Rupiah Makin Tergerus, Dolar AS Kian Perkasa
JAKARTA, investortrust.id - Nilai tukar (kurs) rupiah yang ditransaksikan antarbank kembali tergerus terhadap indeks dolar Amerika Serikat (AS). Dilansir Yahoo Finance, Senin (7/10/2024) hingga pukul 10.45 WIB kurs rupiah merosot 190 poin ke level Rp 15.669 per dolar AS.
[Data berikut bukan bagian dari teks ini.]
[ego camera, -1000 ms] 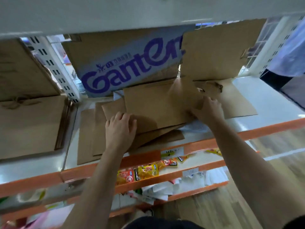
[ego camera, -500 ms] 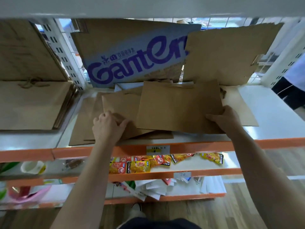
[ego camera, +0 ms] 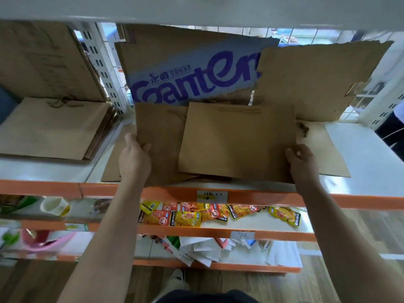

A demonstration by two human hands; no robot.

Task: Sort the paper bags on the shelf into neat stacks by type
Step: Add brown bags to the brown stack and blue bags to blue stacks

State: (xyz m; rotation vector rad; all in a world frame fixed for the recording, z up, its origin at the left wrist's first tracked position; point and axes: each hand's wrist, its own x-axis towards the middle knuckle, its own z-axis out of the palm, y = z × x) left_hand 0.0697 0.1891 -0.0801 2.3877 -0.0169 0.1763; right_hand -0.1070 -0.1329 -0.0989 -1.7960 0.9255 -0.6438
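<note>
The top bag (ego camera: 238,141) is gripped by the right hand (ego camera: 302,162), the left bag (ego camera: 160,136) by the left hand (ego camera: 134,158). Others could be pulled off the shelf's (ego camera: 360,158) front edge.

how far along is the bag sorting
Done: a neat stack lies in the left bay. In hand: the left hand grips the left bag, the right hand the top bag overlapping it. Left: loose bags underneath and a flat bag to the right.
</note>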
Menurut Kepala Ekonom PT Bank Mandiri (Persero) Tbk Andry Asmoro, penambahan lapangan kerja AS meningkat pada bulan September dengan jumlah tertinggi dalam enam bulan. Selain itu tingkat pengangguran turun menjadi 4,1% dari periode sebelumnya sebesar 4,2%.
Di sisi lain ketegangan geopolitik minggu ini berpotensi meningkat menyusul serangan Israel ke Lebanon, di mana seorang pemimpin Hamas tewas dalam serangan Israel.
"Hal ini dapat menyebabkan dolar menguat minggu ini," kata dia dalam keterangan tertulis, Senin (7/10/2024).
Selain itu, investor akan menunggu rilis data inflasi dan risalah rapat The Federal Open Market Committee (FOMC) yang akan memberikan arahan tentang suku bunga Fed Fund Rate (FFR) mendatang.